Arts and culture enrich our lives, our communities, and our nation. In this pivotal moment in our history, there is a growing recognition that the arts reveal new ideas, unlock opportunities, and help us confront the many challenges before us. On January 30, 2024, the White House Domestic Policy Council and National Endowment for the Arts (NEA) co-hosted Healing, Bridging, Thriving: A Summit on Arts and Culture in our Communities, a first-of-its-kind convening to share insights and explore opportunities for arts organizations and artists to contribute to the health and well-being of individuals and communities, invigorate physical spaces, fuel democracy, and foster equitable outcomes. In this blog series, you’ll hear from the many diverse perspectives represented at the event—including government officials, policymakers, artists, advocates, academics, and arts leaders—as they share what ideas and inspiration they took from the experience, and how they’re working to advance a broader understanding of how arts and culture can contribute to other fields and unlock new opportunities for artists.

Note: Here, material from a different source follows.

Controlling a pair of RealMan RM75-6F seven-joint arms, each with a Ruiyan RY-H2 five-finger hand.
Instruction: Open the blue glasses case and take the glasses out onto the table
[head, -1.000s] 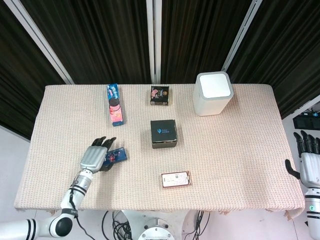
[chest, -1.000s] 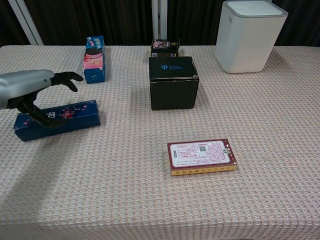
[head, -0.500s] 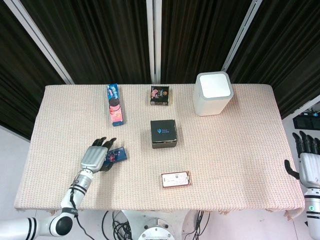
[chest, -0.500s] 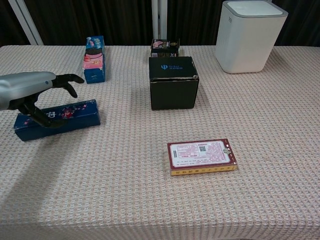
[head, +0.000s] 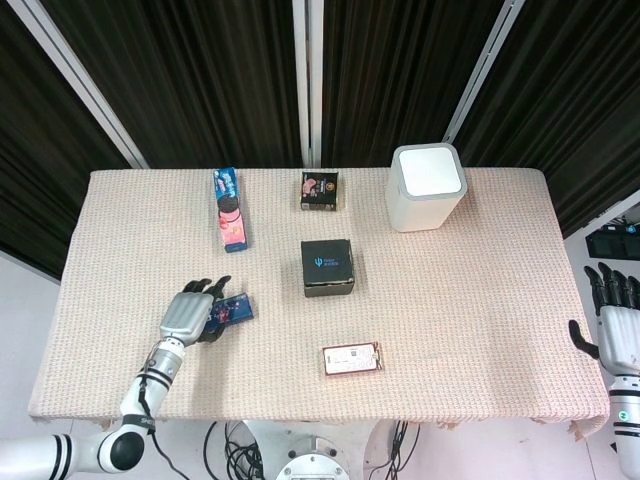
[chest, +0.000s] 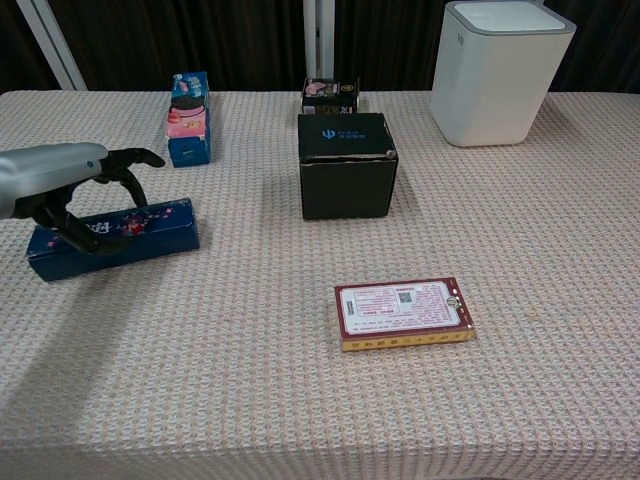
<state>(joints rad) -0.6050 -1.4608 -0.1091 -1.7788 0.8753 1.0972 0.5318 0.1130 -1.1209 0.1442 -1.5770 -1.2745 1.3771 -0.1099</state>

Dalouge Smith, a middle-aged white man with glasses. He is wearing a floral patterened shirt under a medium blue blaxer

Dalouge Smith. Photo courtesy of The Lewis Prize

Two repeated salutations were everywhere at January’s Healing, Bridging, Thriving Summit: “I think we’ve met” and “I can’t believe we’ve never met!” I said them and heard them. It is hard to imagine anyone finished the day without conveying or experiencing one of these greetings. 

With Chair Maria Rosario Jackson leading the NEA to energize every facet of life and society with arts and culture, the affinity between people meeting for the first time at the Summit was robust.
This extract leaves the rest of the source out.